People love getting into philosophical debates about the hard problem of consciousness, and whether "real" artificial intelligence is possible or likely. Debating these things is as fine a hobby as any, but we shouldn’t lose sight of the fact that mutating self-replicating systems don’t need anything like “general intelligence” to pose a huge threat.
For the first big AI safety crisis, think robot flu, not robot uprising.
It does seem like it might be a big jump from knowing how to write a program to a simple spec to independently discovering the latest processor bug, seeing its potential for malware, and writing that malware.
It doesn't seem like an AI-complete jump, though, just a big one.
Isn't it a big assumption that all computers are equally vulnerable?
I don't think I meant to imply that -- could you point out where I seem to be making that assumption?
Obviously there are more exploits for a computer running Windows 95 than a carefully firewalled Linux server.
First post on LW2, so apologies if I've not kept norms properly -- let me know if I should edit.
I considered doing this as a cross-post but it felt weird without rewriting, as the knowledge assumptions were all wrong --- so I decided to just link.

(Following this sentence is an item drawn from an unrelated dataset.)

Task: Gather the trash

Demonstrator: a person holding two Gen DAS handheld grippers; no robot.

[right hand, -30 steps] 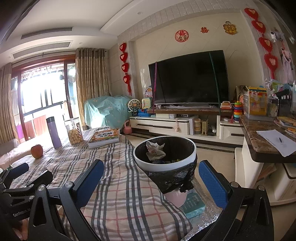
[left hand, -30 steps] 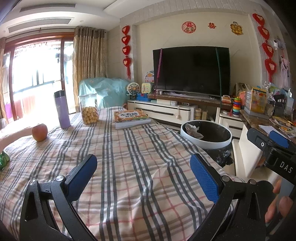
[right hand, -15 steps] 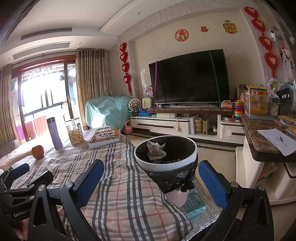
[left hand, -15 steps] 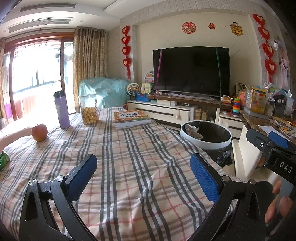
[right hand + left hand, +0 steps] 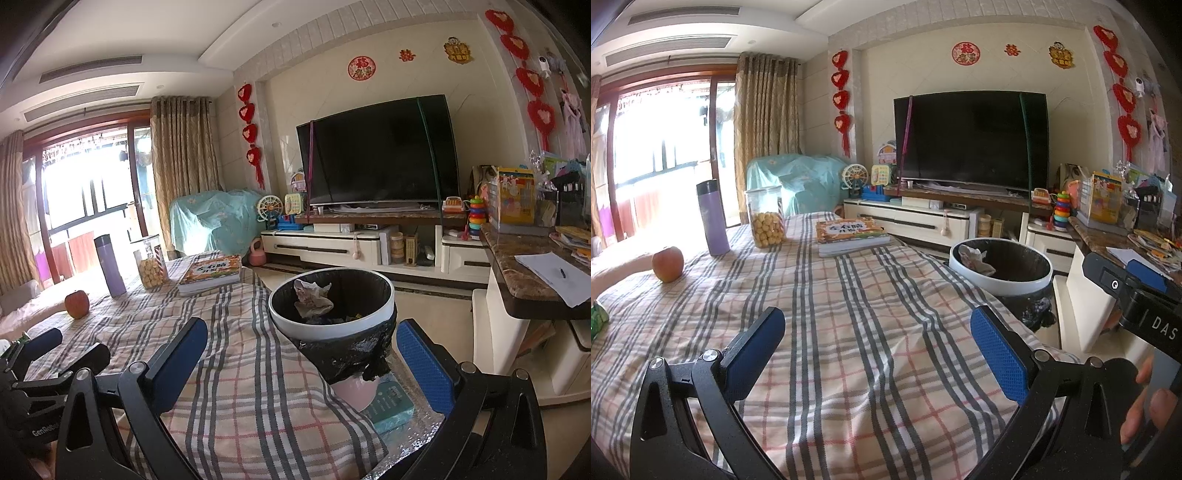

I'll note that I personally always prefer crossposts (and if the context/background info is non-obvious, maybe just include a disclaimer at the top about what assumptions the article makes). Also, having read it, it seemed pretty reasonable for the expected background knowledge of a LW reader.
In other news, welcome to the site. :)
Okay, I'll paste the content in. I think you're right -- a link post is pretty much strictly worse.